Items from a data source.
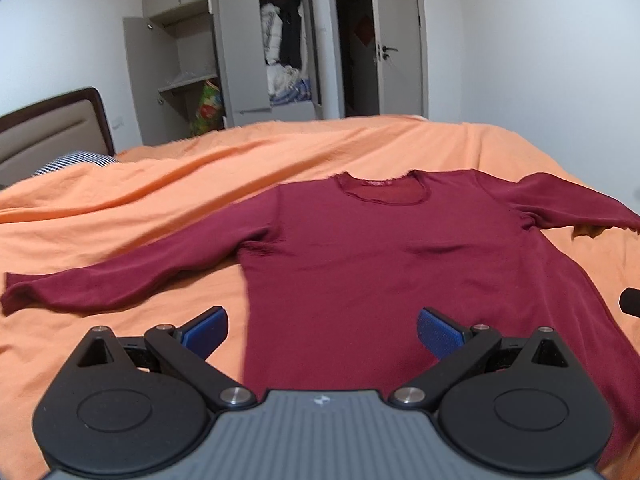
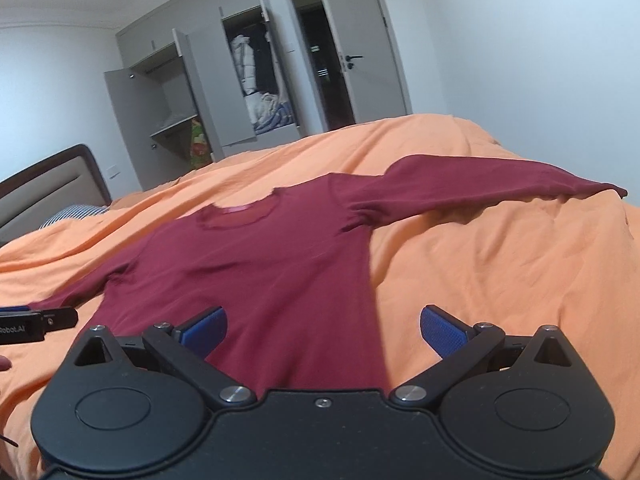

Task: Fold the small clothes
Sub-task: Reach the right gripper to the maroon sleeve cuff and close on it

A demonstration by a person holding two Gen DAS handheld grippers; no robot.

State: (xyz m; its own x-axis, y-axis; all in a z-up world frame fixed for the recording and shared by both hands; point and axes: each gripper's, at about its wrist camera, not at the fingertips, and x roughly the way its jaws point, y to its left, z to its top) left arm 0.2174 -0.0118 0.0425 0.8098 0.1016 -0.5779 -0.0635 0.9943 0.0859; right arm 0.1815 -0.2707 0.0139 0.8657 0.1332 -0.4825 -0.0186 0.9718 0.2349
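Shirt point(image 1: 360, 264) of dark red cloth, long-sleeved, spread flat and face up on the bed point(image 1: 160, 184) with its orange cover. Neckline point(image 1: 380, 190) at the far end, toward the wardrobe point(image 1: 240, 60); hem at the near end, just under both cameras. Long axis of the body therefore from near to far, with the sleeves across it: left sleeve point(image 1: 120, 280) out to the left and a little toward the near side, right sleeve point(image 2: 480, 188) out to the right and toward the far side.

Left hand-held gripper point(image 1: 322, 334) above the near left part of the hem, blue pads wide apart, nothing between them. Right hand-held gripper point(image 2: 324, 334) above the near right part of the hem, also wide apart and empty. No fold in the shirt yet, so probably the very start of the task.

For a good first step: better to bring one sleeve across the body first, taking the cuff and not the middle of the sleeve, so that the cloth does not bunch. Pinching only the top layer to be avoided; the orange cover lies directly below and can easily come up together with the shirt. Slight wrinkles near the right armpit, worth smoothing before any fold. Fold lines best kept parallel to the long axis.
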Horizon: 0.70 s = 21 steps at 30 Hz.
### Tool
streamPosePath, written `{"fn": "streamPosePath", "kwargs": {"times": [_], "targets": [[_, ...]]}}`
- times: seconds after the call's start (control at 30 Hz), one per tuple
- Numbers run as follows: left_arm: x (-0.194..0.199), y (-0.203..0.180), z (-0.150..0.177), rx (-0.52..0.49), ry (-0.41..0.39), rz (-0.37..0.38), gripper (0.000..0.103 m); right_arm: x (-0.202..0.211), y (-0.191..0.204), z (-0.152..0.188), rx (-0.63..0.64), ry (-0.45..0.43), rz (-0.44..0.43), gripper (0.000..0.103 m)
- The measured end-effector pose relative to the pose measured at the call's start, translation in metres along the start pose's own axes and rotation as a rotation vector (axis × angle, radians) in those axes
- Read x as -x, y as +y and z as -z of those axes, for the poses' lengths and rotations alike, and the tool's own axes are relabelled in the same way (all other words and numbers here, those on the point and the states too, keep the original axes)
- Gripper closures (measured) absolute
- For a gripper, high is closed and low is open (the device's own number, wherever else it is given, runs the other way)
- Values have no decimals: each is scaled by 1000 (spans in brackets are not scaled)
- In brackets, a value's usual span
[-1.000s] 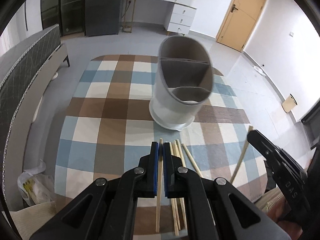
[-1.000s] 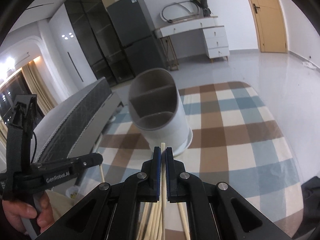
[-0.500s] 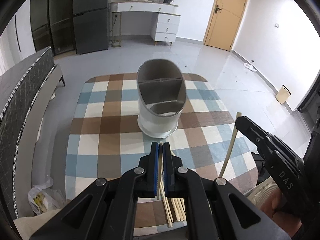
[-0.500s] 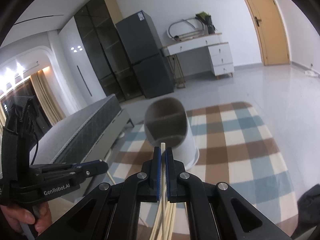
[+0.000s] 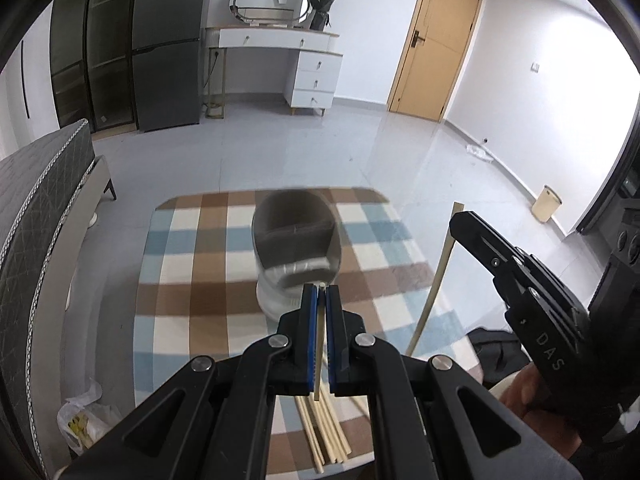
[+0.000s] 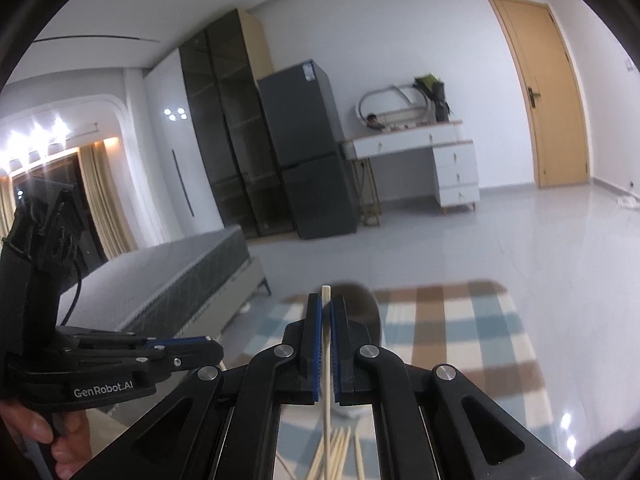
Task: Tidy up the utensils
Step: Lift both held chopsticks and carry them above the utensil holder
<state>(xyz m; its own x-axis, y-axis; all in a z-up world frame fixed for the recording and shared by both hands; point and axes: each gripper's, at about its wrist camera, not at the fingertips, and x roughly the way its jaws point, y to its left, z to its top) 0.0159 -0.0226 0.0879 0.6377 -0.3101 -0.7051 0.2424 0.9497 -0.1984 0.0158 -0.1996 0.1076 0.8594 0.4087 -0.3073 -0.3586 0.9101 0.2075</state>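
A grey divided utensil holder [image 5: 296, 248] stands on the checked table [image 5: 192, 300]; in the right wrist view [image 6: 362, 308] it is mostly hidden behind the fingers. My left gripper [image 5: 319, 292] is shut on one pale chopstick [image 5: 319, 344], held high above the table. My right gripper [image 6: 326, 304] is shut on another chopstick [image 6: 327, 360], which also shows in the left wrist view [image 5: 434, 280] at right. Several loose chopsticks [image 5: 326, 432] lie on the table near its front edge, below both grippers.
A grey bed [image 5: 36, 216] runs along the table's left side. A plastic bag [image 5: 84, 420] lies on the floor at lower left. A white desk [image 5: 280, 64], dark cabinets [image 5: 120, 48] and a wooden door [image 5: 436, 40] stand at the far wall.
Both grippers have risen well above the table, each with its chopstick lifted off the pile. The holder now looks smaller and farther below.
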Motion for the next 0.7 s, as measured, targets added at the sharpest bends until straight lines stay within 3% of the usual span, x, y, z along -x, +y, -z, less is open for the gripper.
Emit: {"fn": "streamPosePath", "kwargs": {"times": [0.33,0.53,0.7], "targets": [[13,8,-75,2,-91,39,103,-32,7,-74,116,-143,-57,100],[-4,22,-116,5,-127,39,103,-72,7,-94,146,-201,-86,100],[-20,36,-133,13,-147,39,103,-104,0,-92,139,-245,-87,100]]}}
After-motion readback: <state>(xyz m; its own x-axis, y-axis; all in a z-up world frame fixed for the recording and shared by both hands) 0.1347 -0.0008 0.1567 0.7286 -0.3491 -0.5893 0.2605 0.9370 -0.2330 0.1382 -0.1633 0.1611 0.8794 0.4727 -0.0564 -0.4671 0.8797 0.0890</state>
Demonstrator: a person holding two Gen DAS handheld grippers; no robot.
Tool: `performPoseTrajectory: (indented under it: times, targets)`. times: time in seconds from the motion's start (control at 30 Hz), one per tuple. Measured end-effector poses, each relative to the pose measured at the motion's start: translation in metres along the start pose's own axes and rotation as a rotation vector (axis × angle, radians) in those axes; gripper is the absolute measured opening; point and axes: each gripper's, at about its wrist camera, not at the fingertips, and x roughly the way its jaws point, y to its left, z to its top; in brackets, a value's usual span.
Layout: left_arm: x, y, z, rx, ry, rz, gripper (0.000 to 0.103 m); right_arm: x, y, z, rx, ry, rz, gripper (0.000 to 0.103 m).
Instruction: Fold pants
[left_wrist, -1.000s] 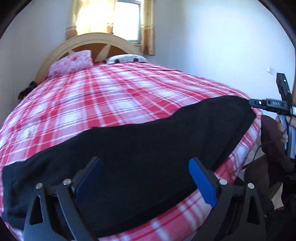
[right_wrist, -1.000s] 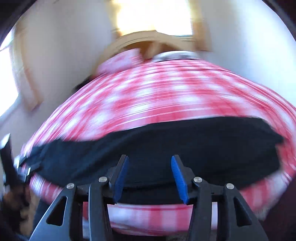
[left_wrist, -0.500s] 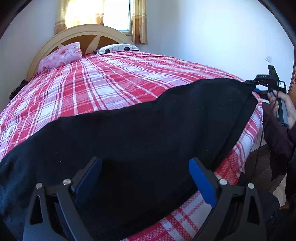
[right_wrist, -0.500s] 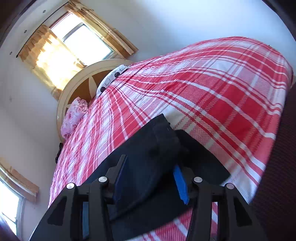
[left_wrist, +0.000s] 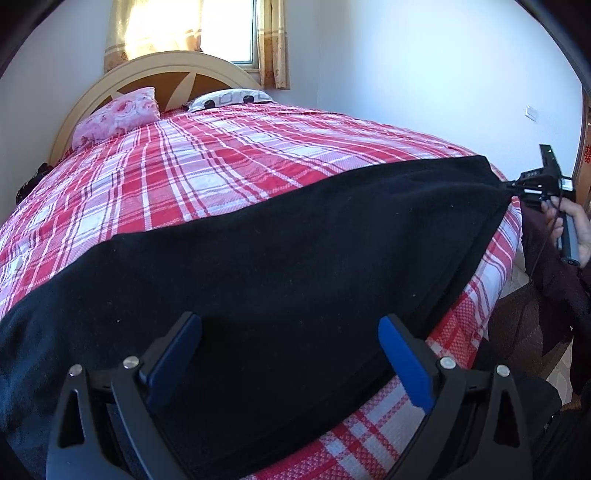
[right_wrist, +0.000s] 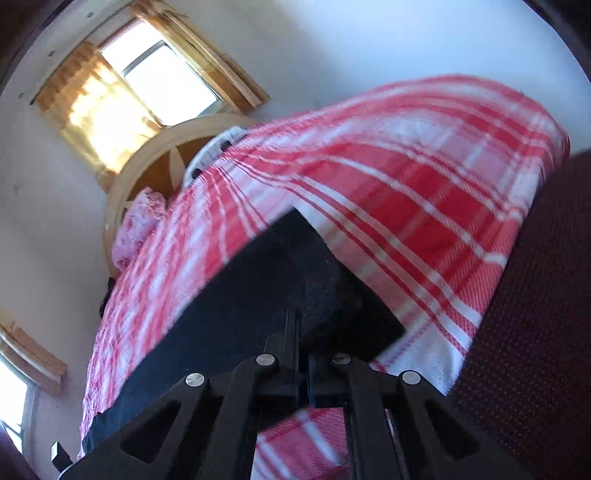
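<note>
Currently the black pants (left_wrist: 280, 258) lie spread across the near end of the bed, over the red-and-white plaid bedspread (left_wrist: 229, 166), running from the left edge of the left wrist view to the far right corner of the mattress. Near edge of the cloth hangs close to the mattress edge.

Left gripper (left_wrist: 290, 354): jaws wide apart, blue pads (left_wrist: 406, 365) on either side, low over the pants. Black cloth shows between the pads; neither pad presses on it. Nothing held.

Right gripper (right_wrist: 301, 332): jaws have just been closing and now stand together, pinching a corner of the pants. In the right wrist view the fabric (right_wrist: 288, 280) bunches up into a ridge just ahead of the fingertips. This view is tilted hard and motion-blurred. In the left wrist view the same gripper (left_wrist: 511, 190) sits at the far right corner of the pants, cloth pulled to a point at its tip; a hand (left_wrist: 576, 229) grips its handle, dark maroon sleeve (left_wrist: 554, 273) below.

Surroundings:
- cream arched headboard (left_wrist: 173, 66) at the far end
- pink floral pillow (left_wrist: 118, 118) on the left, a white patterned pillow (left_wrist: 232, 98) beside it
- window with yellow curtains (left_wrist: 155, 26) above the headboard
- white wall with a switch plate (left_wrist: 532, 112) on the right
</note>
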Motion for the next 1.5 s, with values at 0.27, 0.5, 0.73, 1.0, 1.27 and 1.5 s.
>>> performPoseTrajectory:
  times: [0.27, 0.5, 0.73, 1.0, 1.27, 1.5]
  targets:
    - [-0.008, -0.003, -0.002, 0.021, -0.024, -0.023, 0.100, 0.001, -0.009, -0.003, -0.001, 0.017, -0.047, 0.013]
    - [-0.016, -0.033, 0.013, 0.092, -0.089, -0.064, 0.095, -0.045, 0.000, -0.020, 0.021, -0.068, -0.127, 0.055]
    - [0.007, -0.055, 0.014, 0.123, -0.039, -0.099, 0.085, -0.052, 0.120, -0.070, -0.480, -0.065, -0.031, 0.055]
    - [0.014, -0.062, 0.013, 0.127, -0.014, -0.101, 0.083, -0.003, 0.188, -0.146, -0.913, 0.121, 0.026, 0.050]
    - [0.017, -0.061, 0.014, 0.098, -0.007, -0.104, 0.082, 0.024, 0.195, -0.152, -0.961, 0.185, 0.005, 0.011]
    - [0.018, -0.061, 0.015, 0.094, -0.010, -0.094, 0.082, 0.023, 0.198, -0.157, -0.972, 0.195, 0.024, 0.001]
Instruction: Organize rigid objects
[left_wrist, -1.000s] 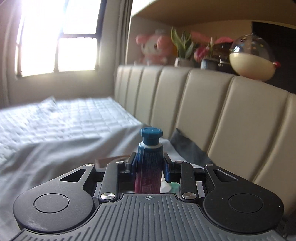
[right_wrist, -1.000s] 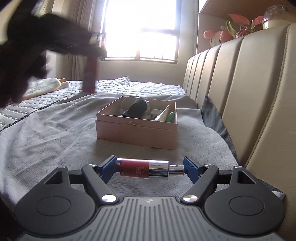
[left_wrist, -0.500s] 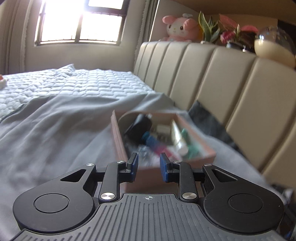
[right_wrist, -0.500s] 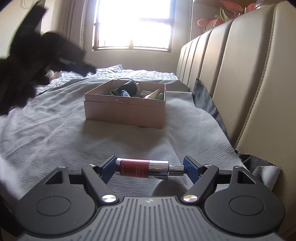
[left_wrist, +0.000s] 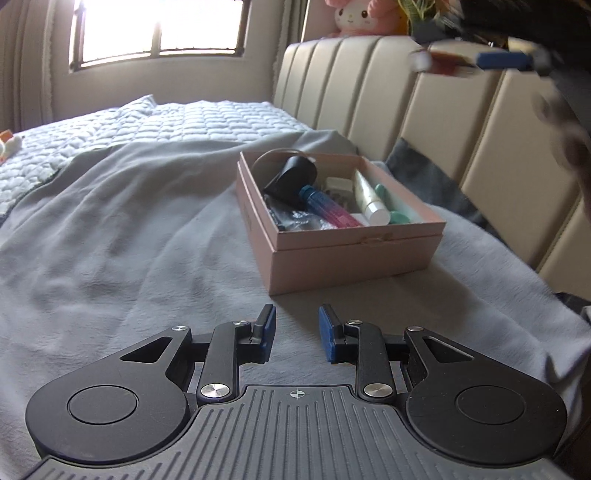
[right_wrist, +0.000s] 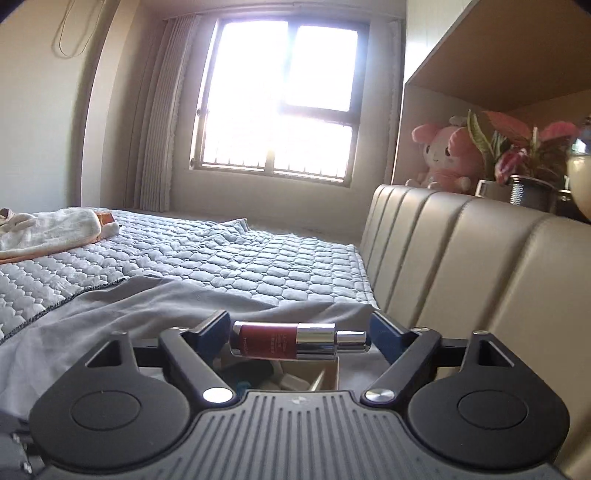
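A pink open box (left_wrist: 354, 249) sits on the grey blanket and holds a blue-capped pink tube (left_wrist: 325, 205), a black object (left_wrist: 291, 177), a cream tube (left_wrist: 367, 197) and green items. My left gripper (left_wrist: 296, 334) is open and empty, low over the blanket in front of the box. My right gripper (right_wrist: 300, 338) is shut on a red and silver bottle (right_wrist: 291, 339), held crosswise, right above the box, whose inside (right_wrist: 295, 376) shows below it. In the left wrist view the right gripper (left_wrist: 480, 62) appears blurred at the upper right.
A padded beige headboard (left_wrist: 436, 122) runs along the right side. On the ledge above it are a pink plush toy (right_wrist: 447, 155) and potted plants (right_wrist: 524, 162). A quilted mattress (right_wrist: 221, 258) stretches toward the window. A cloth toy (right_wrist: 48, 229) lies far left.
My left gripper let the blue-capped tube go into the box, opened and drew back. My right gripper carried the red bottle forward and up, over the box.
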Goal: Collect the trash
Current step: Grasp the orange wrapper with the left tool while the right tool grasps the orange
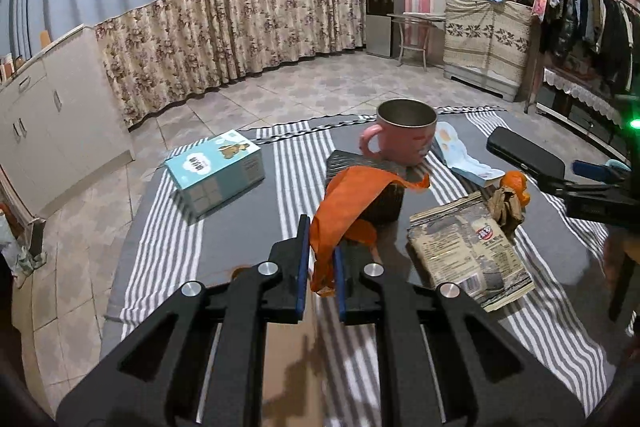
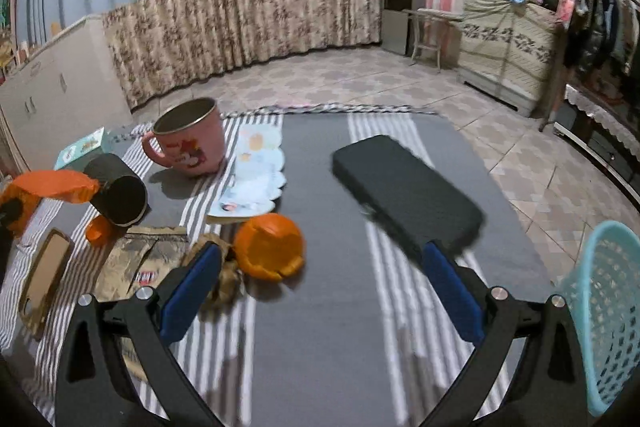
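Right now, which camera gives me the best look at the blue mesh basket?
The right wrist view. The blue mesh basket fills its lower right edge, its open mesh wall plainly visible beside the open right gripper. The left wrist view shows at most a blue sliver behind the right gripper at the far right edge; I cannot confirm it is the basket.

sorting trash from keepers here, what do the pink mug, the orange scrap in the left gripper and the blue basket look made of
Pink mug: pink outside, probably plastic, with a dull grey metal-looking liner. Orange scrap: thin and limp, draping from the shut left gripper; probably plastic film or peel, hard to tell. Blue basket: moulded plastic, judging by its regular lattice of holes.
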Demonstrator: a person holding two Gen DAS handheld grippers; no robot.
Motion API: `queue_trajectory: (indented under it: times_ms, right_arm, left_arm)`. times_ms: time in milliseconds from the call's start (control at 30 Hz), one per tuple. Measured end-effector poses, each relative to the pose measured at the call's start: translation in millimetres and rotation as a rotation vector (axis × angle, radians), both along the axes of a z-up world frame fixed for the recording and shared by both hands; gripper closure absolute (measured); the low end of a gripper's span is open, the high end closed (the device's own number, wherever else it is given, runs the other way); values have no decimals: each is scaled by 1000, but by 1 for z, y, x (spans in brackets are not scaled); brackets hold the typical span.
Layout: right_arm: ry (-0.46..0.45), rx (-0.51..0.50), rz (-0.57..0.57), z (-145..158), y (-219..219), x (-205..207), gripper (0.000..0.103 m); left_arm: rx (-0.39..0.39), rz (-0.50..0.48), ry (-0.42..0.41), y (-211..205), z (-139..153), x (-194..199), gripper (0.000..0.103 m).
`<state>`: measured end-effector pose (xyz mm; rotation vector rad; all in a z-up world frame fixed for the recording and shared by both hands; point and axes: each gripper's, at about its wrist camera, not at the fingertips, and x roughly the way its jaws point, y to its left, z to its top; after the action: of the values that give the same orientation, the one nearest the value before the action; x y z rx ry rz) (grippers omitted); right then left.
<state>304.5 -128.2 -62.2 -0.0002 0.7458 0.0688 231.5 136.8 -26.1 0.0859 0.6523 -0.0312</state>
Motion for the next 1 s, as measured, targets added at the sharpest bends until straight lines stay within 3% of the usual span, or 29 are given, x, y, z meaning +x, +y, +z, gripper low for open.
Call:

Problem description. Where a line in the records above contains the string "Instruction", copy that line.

Written reply.
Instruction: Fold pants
Instruction: Organize rigid objects

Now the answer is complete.